Тут в Чудовом монастыре ударил колокол. Пробил час боевой.
«Я ж как горлица из клети слетела к тебе».
На это признание Глеб Иванович лишь пуще вжался лицом в невестины колени. От поста ли, от девичьего близкого тела закружилась, такою ватною сделалась голова.
В дверь постучали, справились о здоровье, де, свершилось ли, нет доброе меж молодыми. Гости хотят знать.

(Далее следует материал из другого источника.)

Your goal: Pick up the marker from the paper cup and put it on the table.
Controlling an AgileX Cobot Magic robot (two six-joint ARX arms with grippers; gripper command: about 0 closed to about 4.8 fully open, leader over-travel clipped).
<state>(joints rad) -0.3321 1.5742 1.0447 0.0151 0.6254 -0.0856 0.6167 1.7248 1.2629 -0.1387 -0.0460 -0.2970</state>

«Здоровьем Бог не обидел. Не тревожь-ка до утра, дядько», – отозвался Морозов. Господи, как желанно и покойно на сердце. Чего еще нать на сем свете мне, многогрешному. Заперхало в горле у Морозова, слеза выпала на золотной бархат, проточила шелка сквозь, обожгла девичье тело.
«Родной мой. Ты муж мне. Ляжем до утра, как брат с сестрой. Мати сказывала: де, первую ночь не знатися, чтобы овечкам велось. Первую ночь не грешити, так волк овечек не заест».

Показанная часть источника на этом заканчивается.